After a a handful of its minority workers defected to the Congress - feeling uncomfortable with the elevation of Gujarat chief minister Narendra Modi as head of the party’s poll campaign - and Aamir Raza Husain’s resignation as vice president, it is now the turn of the party’s Sikh leaders feeling “left out and suffocated”.
The displeasure of the Sikh leaders has surfaced at a time when senior Delhi leaders have been found missing from the party’s campaign in the run up to the Assembly elections.
The BJP has an ally in the Siromani Akali Dal (Badal) in Delhi and Punjab for the past few years and the two parties have fought municipal, Assembly and Parliament elections together in the past few years.
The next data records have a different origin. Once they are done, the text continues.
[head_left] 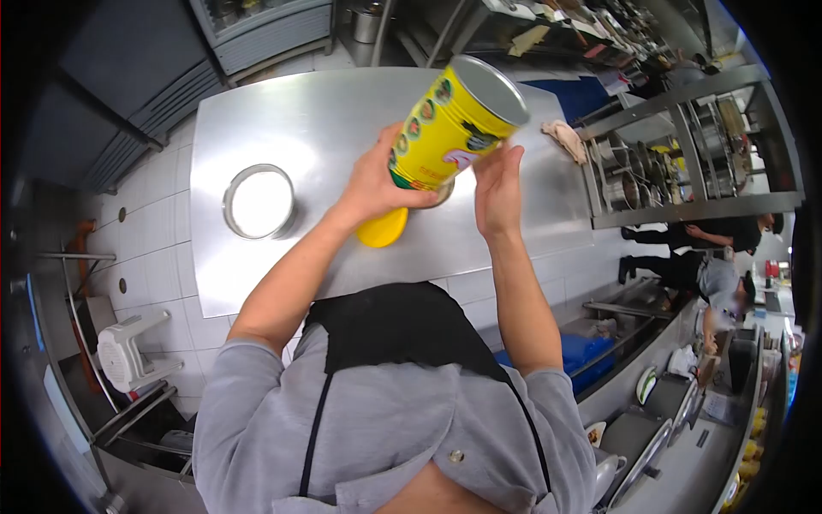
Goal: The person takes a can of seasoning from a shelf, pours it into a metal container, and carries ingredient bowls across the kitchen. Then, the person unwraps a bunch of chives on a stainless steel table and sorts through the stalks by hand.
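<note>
A large yellow can (437,137) is tilted over the steel table (325,111), its metal end facing up and to the right. My left hand (377,176) is wrapped round the can's lower left side. Beside the can's right side is my right hand (499,188), its fingers extended and apart from one another only slightly. Below the can lies a yellow lid (383,228), and a round container (444,192) shows partly behind the can. At the table's left stands a round metal container (259,201) with white contents.
A pale cloth (565,140) lies at the table's right edge, by a metal rack (693,210) holding pots. Two people in dark trousers stand at the far right. A white plastic stool (128,351) is on the tiled floor at left.
</note>
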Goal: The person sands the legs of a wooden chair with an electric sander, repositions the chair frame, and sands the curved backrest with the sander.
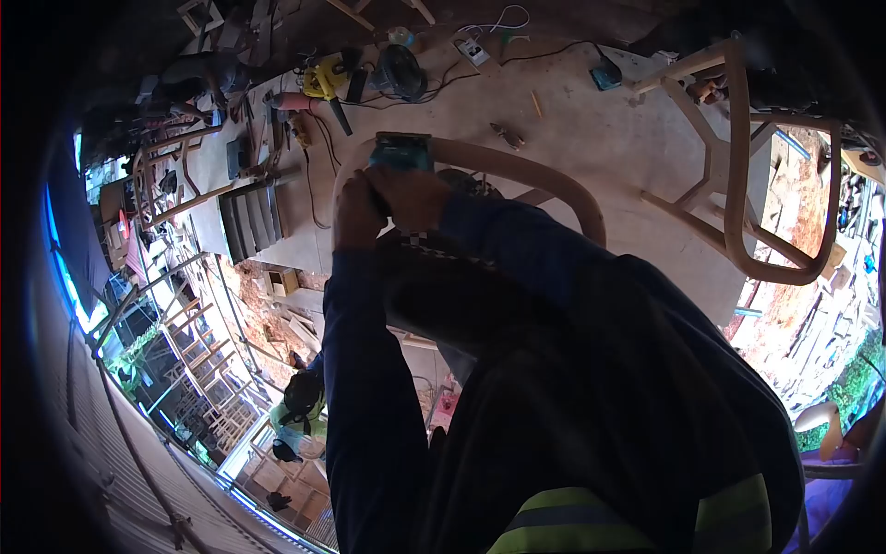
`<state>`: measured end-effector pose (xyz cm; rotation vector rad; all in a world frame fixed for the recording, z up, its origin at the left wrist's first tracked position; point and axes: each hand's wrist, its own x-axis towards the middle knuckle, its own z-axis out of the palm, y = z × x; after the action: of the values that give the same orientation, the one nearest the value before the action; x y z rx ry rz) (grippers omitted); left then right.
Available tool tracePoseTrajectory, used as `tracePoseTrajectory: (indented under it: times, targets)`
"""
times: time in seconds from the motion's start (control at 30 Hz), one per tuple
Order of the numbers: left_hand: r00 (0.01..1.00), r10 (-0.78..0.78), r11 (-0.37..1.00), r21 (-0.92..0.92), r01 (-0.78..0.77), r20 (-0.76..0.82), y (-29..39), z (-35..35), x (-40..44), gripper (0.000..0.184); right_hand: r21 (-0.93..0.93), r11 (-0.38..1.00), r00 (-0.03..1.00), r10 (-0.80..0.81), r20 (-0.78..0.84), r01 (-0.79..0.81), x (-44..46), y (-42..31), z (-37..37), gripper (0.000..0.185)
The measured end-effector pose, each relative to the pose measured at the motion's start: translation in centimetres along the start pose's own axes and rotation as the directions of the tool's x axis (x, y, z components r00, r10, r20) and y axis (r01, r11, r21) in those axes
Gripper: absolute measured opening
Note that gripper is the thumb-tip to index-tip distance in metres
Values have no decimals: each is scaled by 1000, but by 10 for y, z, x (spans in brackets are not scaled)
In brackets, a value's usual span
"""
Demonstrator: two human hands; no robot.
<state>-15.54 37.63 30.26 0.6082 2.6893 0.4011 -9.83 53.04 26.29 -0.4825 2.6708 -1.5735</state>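
Observation:
My left hand (358, 214) and my right hand (415, 196) are both closed around a teal power sander (403, 150). The sander sits against the upper left bend of a curved wooden chair frame (517, 164), near the edge of the work table. My right hand lies over the tool's body, and my left hand grips beside it, nearer to me. Parts of the sander are hidden under my fingers. My dark blue sleeves and body cover the near part of the frame.
On the table (609, 120) lie a yellow power tool (323, 78), pliers (508, 136), a pencil (536, 103), a power strip (472, 52) and cords. Another wooden chair frame (736, 166) stands at right. Dark sheets (252, 222) lie left. A person (300, 406) is at lower left.

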Motion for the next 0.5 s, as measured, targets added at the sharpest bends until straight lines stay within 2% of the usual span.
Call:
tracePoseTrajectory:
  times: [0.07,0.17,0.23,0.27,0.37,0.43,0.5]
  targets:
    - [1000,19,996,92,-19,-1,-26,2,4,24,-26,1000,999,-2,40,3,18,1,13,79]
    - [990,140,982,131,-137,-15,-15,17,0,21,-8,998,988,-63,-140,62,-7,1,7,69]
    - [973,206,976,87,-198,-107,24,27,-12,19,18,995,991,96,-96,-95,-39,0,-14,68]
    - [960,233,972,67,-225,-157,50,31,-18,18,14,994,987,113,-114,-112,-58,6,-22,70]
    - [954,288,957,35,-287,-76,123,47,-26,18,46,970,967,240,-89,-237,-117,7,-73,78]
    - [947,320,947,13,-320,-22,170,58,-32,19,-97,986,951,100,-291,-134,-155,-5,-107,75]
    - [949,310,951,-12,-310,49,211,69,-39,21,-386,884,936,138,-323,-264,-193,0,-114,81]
“By leaving a few seats for Akali Dal, the party thinks that it has catered to the interest of the Sikhs in Delhi. There are several Sikhs in the BJP who feel ignored,” a senior Sikh leader said.
In the 2012 municipal elections, the BJP contested on 266 of 272 seats while the Siromani Akali Dal (Badal) fielded its candidates on six seats.
“The BJP did not give tickets to even a single Sikh leader. The party initially shortlisted two Sikhs but later gave the ticket to some non-Sikh person. The Siromani Akali Dal (Badal) let Hindu leaders fight on its party symbol,” said another Sikh leader associated with the party for more than a decade.
Delhi has a little more than six percent registered Sikh voters. Of the six Sikh MLAs in the Assembly, the Congress has five and the BJP has one.
While there are about 10 Assembly segments, which are dominated by Sikh voters, the BJP left just four seats to the Akali Dal in 2008 elections. The Akali Dal lost all the four seats.
Delhi BJP chief Vijay Goel said the party is giving more importance to Sikh leaders than ever before. “We have two Sikh leaders as office bearers in the state executive. We also had one of the biggest meetings with Sikh workers,” Goel said.